What you need to do - No pictures, please. Output the lines from the start of the data through the line that contains "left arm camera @", both included, exactly as they stand.

===== Dataset section

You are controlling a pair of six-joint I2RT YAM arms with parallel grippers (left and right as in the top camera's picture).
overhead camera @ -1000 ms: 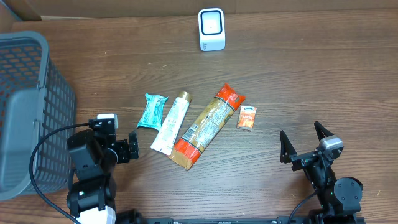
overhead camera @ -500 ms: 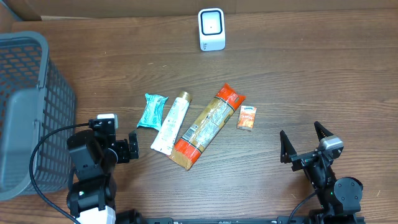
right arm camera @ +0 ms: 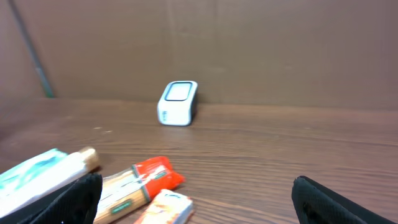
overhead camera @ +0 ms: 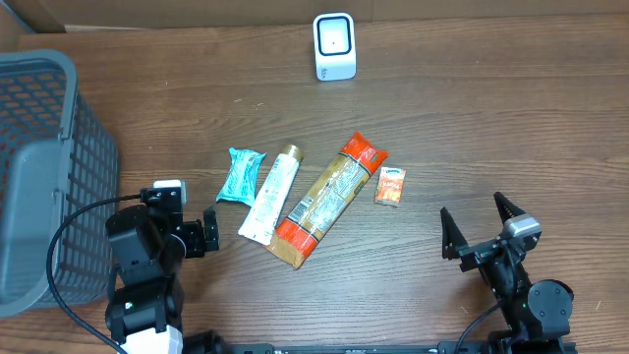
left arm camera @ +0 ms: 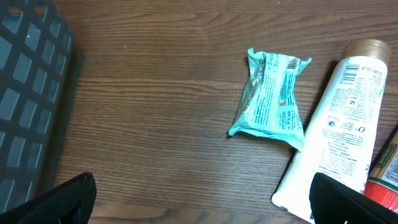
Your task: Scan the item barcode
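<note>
Several items lie mid-table: a teal packet [overhead camera: 241, 175] [left arm camera: 270, 96], a white tube [overhead camera: 272, 195] [left arm camera: 342, 124], a long orange-and-gold pack [overhead camera: 329, 200] [right arm camera: 134, 183] and a small orange packet [overhead camera: 390, 186] [right arm camera: 165, 208]. The white barcode scanner [overhead camera: 334, 46] [right arm camera: 178, 102] stands upright at the far edge. My left gripper [overhead camera: 182, 231] [left arm camera: 199, 205] sits open near the table's front, just short of the teal packet and the tube's flat end, holding nothing. At the front right, my right gripper [overhead camera: 479, 224] [right arm camera: 199, 199] is open and empty, facing the scanner, with the small packet ahead to its left.
A grey mesh basket [overhead camera: 44, 177] [left arm camera: 25, 93] fills the left side, close beside the left arm. A cardboard wall [right arm camera: 249, 43] backs the table behind the scanner. Bare wood [overhead camera: 511, 128] lies between the right gripper and the far edge.
</note>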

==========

Task output -
You are controlling a pair of six-joint I2RT YAM arms with parallel grippers (left and right as in the top camera's picture).
overhead camera @ -1000 ms: 
overhead camera @ -500 ms: 
right arm camera @ +0 ms: 
overhead camera @ +0 ms: 
left arm camera @ +0 ms: 

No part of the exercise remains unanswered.